For which the nation got nothing but death. And the bill. And moral doubts about ourselves.
One of those was Ross Perot. Went out of his way to stop it.
Im desperately waiting for the last book of Robert Caros masterpiece series on LBJ. The final book concentrates on Vietnam.
Mysterian
(6,484 posts)I felt like I was walking into a grave and seeing all the names on the Wall made me feel very angry and sad. Brought this grown-ass man to tears.
Irish_Dem
(81,266 posts)The pictures do not do it justice. And don't capture the feelings of everyone there.

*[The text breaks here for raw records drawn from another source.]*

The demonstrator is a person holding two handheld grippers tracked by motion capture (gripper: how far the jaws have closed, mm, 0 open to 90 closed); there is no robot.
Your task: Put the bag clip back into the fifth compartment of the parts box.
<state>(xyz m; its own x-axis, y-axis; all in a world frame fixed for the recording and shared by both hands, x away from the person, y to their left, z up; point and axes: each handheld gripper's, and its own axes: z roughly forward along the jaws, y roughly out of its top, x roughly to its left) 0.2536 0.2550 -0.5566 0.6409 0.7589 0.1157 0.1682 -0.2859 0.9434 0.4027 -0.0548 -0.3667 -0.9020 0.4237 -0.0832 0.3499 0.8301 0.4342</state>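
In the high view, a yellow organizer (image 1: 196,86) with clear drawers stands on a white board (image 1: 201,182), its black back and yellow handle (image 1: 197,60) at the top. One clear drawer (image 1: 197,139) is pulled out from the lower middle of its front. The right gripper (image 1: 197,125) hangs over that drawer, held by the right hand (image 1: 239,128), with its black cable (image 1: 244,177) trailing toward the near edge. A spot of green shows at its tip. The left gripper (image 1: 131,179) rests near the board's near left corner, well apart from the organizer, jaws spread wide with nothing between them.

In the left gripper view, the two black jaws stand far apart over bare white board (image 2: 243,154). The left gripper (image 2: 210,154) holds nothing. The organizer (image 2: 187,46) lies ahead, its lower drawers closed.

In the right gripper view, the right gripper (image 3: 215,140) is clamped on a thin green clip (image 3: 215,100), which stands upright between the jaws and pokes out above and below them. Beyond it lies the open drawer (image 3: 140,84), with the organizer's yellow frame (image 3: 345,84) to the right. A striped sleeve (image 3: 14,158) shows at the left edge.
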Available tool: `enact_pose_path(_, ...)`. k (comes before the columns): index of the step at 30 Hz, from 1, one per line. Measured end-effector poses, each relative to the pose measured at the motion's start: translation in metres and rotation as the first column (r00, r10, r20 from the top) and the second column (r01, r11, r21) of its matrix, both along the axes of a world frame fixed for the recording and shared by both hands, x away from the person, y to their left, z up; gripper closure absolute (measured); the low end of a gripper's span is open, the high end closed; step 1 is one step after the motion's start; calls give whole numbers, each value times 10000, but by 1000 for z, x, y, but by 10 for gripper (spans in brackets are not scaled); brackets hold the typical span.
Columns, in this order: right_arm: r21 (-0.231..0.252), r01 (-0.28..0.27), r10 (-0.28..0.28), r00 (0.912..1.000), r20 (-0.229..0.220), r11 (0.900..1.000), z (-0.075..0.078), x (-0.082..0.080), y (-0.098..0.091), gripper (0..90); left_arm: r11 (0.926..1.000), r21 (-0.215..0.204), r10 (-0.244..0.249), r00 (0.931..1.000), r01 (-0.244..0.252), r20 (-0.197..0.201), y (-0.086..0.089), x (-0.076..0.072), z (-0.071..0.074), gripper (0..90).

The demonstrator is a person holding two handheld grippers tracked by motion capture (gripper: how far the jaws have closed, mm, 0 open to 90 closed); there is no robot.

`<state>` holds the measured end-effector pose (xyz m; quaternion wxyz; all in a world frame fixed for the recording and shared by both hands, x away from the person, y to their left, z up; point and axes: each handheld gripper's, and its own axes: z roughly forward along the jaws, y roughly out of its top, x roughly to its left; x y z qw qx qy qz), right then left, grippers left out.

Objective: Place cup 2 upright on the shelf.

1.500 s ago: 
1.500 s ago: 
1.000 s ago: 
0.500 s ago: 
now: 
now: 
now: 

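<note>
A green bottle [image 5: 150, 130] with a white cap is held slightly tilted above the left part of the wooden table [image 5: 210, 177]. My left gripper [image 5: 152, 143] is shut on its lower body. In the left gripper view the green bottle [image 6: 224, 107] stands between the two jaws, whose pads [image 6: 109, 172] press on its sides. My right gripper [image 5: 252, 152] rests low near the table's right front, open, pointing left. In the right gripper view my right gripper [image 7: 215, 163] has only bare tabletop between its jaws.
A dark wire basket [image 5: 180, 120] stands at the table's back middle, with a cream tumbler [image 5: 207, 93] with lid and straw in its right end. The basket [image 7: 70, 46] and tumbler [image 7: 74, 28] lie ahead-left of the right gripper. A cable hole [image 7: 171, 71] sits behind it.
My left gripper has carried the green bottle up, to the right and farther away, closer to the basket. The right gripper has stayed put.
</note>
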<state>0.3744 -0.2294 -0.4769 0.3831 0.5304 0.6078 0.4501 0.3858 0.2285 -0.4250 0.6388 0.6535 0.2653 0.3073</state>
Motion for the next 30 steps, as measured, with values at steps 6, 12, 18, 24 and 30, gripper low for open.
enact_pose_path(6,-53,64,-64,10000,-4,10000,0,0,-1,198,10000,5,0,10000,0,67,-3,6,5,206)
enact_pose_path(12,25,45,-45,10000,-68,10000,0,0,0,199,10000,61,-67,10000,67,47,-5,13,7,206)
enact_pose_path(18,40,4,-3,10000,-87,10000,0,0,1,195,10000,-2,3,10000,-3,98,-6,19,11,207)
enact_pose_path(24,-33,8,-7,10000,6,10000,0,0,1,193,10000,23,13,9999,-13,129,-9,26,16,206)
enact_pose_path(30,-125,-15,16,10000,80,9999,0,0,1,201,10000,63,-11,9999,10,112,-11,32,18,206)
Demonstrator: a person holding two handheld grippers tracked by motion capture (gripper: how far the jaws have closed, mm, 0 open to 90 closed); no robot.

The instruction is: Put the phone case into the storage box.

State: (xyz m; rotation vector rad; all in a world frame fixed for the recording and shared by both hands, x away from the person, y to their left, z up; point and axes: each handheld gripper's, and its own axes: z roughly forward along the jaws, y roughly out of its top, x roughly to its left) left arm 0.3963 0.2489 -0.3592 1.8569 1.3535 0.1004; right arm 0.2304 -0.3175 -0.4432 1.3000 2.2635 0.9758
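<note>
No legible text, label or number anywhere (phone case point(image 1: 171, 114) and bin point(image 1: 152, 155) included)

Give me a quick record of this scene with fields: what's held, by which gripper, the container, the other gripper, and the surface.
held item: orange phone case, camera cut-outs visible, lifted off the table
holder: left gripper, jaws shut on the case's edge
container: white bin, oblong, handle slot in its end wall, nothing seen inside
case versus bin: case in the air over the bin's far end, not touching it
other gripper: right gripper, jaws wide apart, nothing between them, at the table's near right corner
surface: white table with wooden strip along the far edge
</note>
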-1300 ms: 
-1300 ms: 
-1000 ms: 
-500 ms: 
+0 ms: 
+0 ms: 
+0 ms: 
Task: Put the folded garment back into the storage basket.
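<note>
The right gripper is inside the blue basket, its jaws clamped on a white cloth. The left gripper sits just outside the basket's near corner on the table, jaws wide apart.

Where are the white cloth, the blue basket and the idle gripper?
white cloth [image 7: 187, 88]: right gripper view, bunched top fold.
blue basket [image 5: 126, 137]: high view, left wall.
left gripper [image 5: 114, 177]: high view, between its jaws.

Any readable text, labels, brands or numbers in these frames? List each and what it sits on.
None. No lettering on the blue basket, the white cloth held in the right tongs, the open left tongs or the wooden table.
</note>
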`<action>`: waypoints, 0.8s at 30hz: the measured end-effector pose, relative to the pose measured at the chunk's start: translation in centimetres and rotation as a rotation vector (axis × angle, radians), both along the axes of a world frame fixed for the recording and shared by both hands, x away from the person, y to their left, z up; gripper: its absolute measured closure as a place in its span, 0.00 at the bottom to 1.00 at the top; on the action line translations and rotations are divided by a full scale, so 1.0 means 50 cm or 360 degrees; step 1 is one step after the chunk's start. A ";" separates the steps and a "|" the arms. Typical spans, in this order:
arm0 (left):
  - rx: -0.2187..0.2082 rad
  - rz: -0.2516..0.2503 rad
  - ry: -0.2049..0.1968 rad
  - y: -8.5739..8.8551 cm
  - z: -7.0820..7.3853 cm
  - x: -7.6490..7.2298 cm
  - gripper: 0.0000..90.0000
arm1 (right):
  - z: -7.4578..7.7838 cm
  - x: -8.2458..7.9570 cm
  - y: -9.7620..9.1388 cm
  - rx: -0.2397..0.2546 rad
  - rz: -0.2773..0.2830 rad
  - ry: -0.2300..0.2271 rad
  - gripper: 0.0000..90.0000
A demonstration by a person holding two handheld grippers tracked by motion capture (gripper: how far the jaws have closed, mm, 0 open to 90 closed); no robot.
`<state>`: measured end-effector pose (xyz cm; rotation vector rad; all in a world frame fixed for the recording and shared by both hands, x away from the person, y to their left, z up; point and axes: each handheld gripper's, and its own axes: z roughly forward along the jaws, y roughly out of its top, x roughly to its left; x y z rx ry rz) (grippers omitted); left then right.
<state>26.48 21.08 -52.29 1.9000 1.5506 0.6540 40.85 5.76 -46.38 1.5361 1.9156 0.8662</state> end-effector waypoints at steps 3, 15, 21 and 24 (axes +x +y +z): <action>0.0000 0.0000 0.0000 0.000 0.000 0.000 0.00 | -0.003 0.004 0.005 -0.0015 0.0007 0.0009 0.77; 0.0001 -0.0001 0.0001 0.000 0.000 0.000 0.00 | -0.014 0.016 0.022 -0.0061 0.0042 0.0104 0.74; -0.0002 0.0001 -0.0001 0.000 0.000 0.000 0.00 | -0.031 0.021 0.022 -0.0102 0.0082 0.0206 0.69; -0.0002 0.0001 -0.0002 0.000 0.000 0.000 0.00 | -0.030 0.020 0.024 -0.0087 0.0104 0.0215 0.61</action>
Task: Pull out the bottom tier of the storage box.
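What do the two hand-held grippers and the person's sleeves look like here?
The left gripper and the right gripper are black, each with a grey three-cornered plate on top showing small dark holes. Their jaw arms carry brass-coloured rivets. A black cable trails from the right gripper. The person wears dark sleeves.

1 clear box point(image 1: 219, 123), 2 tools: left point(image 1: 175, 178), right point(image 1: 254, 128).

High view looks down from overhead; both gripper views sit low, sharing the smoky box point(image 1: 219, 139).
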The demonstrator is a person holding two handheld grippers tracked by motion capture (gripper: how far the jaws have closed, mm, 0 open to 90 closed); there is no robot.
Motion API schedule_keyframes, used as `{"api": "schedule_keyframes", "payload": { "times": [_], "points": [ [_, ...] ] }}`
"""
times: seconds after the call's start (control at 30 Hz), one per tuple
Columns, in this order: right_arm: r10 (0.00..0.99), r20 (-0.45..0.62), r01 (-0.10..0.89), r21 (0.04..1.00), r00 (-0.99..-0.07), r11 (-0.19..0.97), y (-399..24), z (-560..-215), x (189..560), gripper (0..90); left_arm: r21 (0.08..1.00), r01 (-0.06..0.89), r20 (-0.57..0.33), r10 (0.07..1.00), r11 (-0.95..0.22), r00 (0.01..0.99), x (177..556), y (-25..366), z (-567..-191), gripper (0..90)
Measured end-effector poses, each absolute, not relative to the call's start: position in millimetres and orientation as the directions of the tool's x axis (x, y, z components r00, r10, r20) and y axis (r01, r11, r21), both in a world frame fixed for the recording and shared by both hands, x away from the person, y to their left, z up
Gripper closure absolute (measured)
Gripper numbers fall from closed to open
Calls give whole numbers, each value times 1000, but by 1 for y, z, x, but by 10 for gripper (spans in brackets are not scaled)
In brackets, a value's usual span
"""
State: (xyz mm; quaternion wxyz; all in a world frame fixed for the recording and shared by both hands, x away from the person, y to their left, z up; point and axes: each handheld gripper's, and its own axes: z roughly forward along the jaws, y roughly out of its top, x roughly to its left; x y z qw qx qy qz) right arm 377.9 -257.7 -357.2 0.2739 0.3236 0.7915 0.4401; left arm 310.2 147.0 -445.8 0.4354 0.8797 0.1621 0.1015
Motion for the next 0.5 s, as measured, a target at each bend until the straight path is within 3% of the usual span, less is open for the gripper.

I was prepared for a routine memorial in Wash DC, but the VN Memorial was the most emotional part
of my trip.
The perfectly shiny black wall, exquisite in design and appearance.
With rows and rows and rows of names, that go on forever.
It hits you in the gut.
All the visitors are silent, maybe a rare hushed tone. The emotionality was palpable from
the moment you enter the area, until the time you leave.
Families copying the name of a loved one by placing a piece of paper on the name, then
taking a pencil over the paper.
It was hard to take. But beautiful at the same time.
SCantiGOP
(14,719 posts)All of the noise and activity going on in the Mall in the center of the DC seems to disappear when you walk down into the memorial. It does seem to be hushed and quiet.
Irish_Dem
(81,266 posts)The quiet hits you too.
You are walking in from hustle bustle noise, normal activity and then you are
suddenly in another world. Transported.
The wall was beautiful but tragic.
The emotion all around was so strong.
Deep sadness and grieving feelings. Quiet.
Everyone felt it. When I was there it was very hushed and quiet.